Merging+Media Lab Overview, Part 1

Last Thursday and Friday I had the opportunity and pleasure of attending Merging+Media's transmedia seminar and lab with Anita Ondine (who teaches transmedia around the world and among other things produced Lance Weiler's Pandemic). Thursday morning was the seminar, which anyone could attend. It covered a lot of the basics of transmedia, mostly things I'd already been dealing with for the last year, but it would have been eye-opening for an audience not initiated in the ways of the industry -- and I think a lot of the attendees were single-platform natives, especially in the TV & film and digital communities in Vancouver. Plus, I always find it useful to go back to an examination of basics, to cement the pillars of transmedia and get my mind going again.

I live-tweeted the seminar; here are some of the highlights, as well as my expanded thoughts on them.

Unification Anita said that the driving idea behind transmedia is that it represents a unified storyworld. Whatever medium you go to in your experience of the project, it has to be a natural extension of the same experience. This requries consistency of story and character, but also of motifs, symbols, theme and tone.

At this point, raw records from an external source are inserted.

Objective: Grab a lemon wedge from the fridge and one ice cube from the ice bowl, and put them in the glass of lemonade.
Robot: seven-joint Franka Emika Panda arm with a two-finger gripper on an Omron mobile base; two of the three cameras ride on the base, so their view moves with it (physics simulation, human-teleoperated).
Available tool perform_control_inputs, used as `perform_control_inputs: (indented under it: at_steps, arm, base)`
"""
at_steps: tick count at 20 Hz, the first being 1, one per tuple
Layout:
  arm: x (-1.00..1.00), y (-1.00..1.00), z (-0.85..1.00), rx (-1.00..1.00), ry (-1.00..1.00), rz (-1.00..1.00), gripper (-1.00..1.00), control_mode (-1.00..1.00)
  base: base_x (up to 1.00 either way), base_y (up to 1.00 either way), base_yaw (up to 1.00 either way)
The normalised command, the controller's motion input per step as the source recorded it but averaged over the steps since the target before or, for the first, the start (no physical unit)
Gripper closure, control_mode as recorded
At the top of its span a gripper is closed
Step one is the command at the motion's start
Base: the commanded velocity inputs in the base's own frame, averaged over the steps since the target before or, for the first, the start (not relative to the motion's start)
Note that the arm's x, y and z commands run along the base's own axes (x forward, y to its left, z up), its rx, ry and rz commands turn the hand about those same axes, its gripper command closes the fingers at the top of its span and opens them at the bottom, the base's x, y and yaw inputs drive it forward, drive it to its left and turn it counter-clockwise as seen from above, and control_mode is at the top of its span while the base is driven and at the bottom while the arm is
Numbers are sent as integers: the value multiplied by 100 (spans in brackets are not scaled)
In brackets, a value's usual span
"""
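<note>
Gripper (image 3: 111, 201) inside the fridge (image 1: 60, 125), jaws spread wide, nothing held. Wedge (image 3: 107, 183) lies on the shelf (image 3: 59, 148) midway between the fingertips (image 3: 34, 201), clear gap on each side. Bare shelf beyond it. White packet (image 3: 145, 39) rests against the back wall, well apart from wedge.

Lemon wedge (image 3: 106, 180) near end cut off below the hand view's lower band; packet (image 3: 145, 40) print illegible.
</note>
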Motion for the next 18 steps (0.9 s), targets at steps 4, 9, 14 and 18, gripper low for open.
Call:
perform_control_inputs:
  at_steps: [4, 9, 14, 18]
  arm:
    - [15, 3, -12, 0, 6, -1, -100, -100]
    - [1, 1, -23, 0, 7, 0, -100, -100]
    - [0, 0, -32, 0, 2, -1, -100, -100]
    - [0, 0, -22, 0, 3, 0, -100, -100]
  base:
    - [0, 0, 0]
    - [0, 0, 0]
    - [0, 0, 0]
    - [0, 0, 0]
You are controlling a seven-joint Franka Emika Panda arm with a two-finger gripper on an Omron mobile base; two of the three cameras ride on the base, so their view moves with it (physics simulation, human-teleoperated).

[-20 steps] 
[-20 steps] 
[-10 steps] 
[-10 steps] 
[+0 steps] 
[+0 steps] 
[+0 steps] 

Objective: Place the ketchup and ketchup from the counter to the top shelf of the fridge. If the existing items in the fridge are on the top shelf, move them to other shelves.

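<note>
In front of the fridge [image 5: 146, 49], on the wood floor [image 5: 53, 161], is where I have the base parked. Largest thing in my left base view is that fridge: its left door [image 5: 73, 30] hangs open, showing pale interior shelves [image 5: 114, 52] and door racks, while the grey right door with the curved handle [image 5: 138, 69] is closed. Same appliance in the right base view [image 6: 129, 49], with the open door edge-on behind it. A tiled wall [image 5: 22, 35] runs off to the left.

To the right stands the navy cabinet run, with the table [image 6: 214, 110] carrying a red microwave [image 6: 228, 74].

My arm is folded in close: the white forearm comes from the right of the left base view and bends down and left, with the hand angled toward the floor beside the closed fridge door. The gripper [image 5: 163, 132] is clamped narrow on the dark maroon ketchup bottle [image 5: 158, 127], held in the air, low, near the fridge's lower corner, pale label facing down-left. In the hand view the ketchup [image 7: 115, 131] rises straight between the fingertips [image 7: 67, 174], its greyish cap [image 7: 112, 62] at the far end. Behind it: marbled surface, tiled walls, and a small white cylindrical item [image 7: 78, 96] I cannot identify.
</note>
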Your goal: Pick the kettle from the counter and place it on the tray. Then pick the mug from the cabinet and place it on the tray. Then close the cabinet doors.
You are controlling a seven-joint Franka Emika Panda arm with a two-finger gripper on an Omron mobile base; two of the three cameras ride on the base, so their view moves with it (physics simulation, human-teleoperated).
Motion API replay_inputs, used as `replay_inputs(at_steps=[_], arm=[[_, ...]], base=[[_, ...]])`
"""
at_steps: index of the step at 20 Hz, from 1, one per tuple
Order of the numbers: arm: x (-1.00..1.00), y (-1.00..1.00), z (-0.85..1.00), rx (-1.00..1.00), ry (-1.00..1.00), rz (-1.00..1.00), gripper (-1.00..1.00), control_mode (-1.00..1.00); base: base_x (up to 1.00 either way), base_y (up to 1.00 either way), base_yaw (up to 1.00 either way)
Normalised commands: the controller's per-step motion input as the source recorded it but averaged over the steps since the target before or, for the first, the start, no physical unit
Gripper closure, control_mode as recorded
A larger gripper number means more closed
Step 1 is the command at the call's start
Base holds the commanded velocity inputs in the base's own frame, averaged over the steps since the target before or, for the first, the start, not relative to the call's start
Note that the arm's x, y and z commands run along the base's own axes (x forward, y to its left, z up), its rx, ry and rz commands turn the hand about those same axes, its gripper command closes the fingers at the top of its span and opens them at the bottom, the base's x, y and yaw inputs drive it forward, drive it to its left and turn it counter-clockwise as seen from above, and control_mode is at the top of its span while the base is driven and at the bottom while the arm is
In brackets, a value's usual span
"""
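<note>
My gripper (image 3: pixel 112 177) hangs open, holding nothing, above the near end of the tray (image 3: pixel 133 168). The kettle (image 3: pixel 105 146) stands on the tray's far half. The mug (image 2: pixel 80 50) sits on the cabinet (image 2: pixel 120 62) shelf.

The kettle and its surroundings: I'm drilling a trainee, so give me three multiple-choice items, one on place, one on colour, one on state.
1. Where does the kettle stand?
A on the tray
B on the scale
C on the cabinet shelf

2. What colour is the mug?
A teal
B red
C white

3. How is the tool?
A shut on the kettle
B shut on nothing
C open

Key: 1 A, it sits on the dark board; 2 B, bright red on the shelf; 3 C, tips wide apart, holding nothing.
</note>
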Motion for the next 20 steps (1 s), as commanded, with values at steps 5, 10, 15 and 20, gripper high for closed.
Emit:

Furthermore, when you're writing in one medium, you must keep in mind the needs of the other media. Build in hooks that lead from one to the next. Perhaps you reference something that took place narratively elsewhere, leading the audience to discover a new storyline or rewarding the attention of those who have already experienced it. Make sure the various threads weave together to form a greater whole.

If you're creating those storylines and doing the writing yourself, you can build in these bridges. If different people are writing for different media, though, they must be directed by the lead creative or transmedia producer as to where these hooks can go. The greater your understanding of the bigger picture, though, the more you may be able to plan and suggest other ways of threading media together.

Social She also spoke about the social aspects of transmedia, invoking the campfire image of telling stories in the past when it was social -- then it became a much more private experience -- but transmedia makes it social again. With audience interaction and engagement, social media interaction, and user-generated content, transmedia brings people together for storytelling once again. As my friend Rob Teszka noted -- stories need people.

Anita also invoked the audience triangle, and noted that a 5-10% participation rate isn't a low or inherently bad number -- it just represents different kinds of audience members. Furthermore, she noted that the experience of the passive majority is actually also enriched by the activity of the more engaged participants. This, I think, is an important point. The audience engagement strategy isn't just for those who are engaged by it; their engagement improves the entire experience, for everyone.

Communication Her final major point that I'm going to touch on from the seminar portion was the relationship between the business and creative sides of a transmedia project. She noted quite rightly that these two departments, which traditionally don't have a lot of interaction, need to work hand in hand during the entire process of production. Engagement strategy and marketing, for instance, should be closely tied to the actual narrative. The story influences the choice of platforms, which in turn influences the business end.

But this means that the business people involved need to understand that they need to work with the creatives. In a project I was involved with, we were discussing the possibility of using billboard ads to help engage the audience and tell the story--but to do so, we would have needed access to the advertising money controlled by the business end, and we weren't sure we'd have been able to get it. Those on the business end will have to trust that the creatives know what they're doing when it comes to a transmedia strategy.

By the same token, creatives also need to understand the realities of the business side. Creatives are known for their hugely imaginative but simply unfeasible ideas (myself included!), and often don't understand the nuts and bolts of business, finance, marketing, etc. Furthermore, we tend to rebel against being told that what we're asking is impossible.

Communication is key, here. Creatives need to prove that their ideas will provide results; business people need to be able to explain exactly why something may not be possible--or even offer more feasible alternatives. Anita spoke of several ways the creative and business ends can be kept connected--by providing each with a detailed project plan, by having them share calendars and reporting lines, and by holding joint meetings. Again, communication is key.